A novel outline is basically the skeleton of your novel itself. It’s the very foundation of your book wherein you dig into your book concept, premise, characters, settings, plot, and even the necessary sketch scene ideas. You’re going to make that plan as concrete as you can, along with the interviews and research to make sure your facts are 100% real.
Make as many interviews as you can, backed by your own research from different sources. That’s exactly what I did for my books.
How to write a novel outline?
There is no definite step when you write a novel outline since writing is subjective. It’s up to you how to structure it, but I’ll teach you what exactly your outline contains, which are the following:
- Title of your book
- Book idea or concept / general theme of your story
- Sketch scene ideas (organized from exposition to denouement)
- Settings (based on your plot)
It’s necessary to craft your novel outline so you’d save time whenever you start writing your book. You don’t want to keep pausing and think what’s next only to find you haven’t accomplished a chapter on that day.
If you have the outline with you, skimming makes the job easier. Thus, you save more time and finish faster than you think.
How Important Is A Novel Outline?
Let me tell you how devastated I was prior to my discovery to the priceless gem. You need to speed up your protagonist’s big, big trouble and challenge him sooner than your readers expect. But to do this properly, you need to have a thorough plan or else you’ll end up dragging the chapters all over again.
I was a pantser back then. For a pantser, this won’t be noticeable. However, if you have the plan, you can see in advance which of which drags your chapter and be eliminated or replaced by another devastating conflict.
When I wrote my Historical Fiction, 30 Days With Mr. Weirdo, in the middle of 2017, I had no novel outline back then. I sat on my laptop and started writing without any plans only to end up finishing it around 6 months or so, which is frustrating because I killed my characters to end the book, too tired to finish it the way I wanted to.

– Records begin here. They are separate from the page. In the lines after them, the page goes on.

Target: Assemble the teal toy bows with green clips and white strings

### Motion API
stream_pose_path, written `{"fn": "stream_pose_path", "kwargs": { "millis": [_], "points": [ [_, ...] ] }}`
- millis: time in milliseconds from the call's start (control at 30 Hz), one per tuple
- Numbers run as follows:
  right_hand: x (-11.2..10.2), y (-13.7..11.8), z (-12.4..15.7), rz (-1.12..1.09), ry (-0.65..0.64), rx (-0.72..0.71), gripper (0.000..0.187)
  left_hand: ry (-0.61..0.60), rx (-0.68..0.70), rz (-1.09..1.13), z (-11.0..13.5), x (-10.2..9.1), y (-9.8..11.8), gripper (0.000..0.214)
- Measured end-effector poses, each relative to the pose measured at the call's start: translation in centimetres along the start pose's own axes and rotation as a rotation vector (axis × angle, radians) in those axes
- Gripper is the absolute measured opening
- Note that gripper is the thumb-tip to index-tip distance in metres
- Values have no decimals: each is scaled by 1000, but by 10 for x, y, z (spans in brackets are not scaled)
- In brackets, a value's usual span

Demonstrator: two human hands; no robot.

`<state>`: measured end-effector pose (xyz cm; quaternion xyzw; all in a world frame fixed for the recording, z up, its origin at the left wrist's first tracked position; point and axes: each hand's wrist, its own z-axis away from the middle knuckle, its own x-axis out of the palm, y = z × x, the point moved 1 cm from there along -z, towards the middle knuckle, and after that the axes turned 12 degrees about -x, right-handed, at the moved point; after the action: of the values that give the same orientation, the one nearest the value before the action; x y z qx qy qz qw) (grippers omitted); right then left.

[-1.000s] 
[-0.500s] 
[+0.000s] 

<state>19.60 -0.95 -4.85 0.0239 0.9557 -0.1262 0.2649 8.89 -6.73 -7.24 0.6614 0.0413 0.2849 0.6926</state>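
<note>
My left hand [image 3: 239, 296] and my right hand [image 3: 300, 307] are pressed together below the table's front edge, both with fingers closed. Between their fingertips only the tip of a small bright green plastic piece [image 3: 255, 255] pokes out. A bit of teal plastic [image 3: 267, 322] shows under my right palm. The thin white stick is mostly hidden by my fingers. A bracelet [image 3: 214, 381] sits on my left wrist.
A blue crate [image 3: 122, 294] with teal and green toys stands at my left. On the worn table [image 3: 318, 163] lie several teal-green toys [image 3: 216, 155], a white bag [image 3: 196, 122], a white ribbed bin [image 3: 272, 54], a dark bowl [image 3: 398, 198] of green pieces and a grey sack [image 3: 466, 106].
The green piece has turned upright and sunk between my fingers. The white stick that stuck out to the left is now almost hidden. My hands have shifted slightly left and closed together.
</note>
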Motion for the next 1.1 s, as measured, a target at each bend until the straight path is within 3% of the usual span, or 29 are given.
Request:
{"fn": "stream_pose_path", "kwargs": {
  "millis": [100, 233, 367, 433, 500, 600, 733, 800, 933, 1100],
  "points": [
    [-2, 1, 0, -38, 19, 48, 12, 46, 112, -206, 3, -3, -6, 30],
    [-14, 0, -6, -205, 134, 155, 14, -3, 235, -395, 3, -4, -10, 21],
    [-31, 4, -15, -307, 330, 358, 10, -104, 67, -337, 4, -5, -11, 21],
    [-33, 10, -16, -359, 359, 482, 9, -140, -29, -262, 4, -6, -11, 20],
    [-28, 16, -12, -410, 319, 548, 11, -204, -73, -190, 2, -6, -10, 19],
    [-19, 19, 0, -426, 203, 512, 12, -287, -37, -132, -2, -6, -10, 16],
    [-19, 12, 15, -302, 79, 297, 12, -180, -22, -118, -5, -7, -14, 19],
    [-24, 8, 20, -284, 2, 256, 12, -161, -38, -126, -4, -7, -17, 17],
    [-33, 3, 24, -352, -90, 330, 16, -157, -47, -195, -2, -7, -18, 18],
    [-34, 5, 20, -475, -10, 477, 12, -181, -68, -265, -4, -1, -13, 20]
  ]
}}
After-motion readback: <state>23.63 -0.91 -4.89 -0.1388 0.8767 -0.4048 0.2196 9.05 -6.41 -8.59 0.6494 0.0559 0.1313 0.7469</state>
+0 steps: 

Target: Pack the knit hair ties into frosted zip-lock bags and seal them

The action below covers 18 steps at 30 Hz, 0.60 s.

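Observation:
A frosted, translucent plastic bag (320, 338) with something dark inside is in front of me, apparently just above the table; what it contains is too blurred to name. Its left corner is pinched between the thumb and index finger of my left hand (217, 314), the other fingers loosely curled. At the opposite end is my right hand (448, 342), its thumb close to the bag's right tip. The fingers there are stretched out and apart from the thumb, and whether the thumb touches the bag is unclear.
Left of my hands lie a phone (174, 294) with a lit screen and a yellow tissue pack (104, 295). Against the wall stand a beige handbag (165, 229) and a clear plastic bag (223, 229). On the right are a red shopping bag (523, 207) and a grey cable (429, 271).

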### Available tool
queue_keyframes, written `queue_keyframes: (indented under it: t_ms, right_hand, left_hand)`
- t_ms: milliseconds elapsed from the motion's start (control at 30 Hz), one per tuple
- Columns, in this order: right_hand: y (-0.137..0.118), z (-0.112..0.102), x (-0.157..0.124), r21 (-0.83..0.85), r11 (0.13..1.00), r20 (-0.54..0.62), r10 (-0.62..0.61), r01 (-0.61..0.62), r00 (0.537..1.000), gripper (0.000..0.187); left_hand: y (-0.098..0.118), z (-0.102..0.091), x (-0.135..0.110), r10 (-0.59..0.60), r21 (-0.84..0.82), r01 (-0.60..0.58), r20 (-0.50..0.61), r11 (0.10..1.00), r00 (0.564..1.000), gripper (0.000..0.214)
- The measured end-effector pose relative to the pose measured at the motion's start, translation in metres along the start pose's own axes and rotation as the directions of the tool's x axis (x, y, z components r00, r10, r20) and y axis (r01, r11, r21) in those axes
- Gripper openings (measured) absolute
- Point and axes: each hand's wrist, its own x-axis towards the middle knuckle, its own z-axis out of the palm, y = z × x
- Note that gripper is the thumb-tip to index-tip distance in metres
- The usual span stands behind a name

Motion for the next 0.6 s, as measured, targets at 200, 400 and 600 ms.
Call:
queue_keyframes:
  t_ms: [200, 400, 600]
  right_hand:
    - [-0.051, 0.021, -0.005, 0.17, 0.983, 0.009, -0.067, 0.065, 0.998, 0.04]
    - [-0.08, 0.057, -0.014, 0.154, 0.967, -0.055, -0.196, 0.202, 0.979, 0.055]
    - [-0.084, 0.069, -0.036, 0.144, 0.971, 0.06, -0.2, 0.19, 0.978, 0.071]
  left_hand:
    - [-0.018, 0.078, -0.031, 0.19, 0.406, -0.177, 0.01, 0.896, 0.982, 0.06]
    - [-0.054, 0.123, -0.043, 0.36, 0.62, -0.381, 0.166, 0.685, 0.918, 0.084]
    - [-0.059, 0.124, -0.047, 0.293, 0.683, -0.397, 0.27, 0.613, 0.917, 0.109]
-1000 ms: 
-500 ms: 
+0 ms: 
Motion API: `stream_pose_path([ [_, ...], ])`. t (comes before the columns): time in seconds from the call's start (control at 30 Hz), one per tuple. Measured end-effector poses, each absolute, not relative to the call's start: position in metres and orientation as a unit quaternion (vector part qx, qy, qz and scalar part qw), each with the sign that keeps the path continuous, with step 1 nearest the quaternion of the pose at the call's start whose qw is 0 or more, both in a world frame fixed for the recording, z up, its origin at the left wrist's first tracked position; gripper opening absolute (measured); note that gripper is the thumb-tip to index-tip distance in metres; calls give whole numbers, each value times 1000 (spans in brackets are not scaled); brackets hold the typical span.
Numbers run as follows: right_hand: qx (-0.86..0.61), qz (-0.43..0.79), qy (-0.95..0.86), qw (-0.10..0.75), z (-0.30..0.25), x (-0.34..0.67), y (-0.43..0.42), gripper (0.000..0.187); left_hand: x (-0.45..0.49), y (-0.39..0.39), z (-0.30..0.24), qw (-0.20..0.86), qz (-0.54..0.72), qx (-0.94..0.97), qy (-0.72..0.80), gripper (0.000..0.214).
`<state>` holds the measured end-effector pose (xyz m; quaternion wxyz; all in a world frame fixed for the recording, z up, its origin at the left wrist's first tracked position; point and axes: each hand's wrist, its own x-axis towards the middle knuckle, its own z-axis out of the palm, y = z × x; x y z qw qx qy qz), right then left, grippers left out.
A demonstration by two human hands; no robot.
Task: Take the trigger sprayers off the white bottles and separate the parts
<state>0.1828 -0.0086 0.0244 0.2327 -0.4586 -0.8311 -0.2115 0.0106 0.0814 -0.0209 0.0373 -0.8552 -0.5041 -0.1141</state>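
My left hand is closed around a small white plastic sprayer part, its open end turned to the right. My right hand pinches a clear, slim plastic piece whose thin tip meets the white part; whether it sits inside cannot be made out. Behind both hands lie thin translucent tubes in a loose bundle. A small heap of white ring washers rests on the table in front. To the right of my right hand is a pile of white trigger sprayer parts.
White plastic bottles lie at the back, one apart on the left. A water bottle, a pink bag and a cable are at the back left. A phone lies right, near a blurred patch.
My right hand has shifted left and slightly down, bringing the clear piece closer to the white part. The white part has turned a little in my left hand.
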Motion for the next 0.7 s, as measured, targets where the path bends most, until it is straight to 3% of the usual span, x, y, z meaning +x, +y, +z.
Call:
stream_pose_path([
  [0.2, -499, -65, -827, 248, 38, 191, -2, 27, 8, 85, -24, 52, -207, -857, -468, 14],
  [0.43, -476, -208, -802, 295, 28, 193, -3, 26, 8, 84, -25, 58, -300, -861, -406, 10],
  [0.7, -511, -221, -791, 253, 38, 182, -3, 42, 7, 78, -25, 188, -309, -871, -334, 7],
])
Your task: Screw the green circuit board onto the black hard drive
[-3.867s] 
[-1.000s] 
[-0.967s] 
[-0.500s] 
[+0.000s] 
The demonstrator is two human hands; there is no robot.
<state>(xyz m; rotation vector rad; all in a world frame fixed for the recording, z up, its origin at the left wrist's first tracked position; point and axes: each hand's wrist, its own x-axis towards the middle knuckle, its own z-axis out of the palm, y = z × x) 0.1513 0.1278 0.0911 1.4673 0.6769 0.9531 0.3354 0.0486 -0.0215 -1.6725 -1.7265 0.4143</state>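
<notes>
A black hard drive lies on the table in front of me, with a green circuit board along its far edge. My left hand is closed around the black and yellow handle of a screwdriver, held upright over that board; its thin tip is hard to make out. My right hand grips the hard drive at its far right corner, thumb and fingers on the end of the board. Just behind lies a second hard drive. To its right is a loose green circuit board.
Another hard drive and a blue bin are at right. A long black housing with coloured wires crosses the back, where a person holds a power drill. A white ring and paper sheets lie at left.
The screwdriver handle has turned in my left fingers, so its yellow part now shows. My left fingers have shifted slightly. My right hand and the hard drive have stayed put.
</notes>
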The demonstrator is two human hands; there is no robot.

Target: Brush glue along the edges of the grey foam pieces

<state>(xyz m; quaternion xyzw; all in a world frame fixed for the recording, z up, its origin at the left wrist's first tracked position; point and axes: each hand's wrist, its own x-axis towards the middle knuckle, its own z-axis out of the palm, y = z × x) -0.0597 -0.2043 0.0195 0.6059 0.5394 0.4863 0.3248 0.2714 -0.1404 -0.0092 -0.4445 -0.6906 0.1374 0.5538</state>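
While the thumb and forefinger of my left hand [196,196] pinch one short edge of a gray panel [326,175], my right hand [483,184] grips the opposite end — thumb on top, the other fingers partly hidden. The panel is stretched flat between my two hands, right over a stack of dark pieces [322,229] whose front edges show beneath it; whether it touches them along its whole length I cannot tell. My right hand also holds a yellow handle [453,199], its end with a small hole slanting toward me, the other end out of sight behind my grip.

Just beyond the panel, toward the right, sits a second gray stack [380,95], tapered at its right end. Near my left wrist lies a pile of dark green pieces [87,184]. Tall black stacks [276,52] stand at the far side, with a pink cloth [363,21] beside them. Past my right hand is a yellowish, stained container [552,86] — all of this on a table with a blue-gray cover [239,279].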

Result? My readers hated me.
Many of them cried and pleaded my response why I chose to end such a beautiful story that way. Until now, I’m in a deep thought whether I should rewrite the whole book and revise as much as I could to revive the plot at its best. Not to please my readers, but to return to my original plan. To how I want my characters’ story to end.
The beginning of writing a novel outline…
I learned my lesson the hard way. So, I started to learn how to write a novel outline when I thought of finishing my draft Belladonna, which became Accidental Quest months after.
When I crafted it prior to the writing schedule (two weeks earlier), it was a surprise. I finished the novel within 30 days without detour from my original plan. Of course, there are minor changes in between, but it doesn’t affect the climax and the outcome of the story at the end.
I tried the same technique with my gay romance The Rival, my unfinished book in 2017. I wasn’t sure why I couldn’t finish it soon and my readers begged to finish it for their sake. Sadly, I couldn’t until I followed my novel outline.
As a result, I finished the whole story within the month of October. Like my previous novel, I had minor changes but it doesn’t really change the whole story. Just added details to improve the flow as well as increasing the characters’ exposure within the chapters.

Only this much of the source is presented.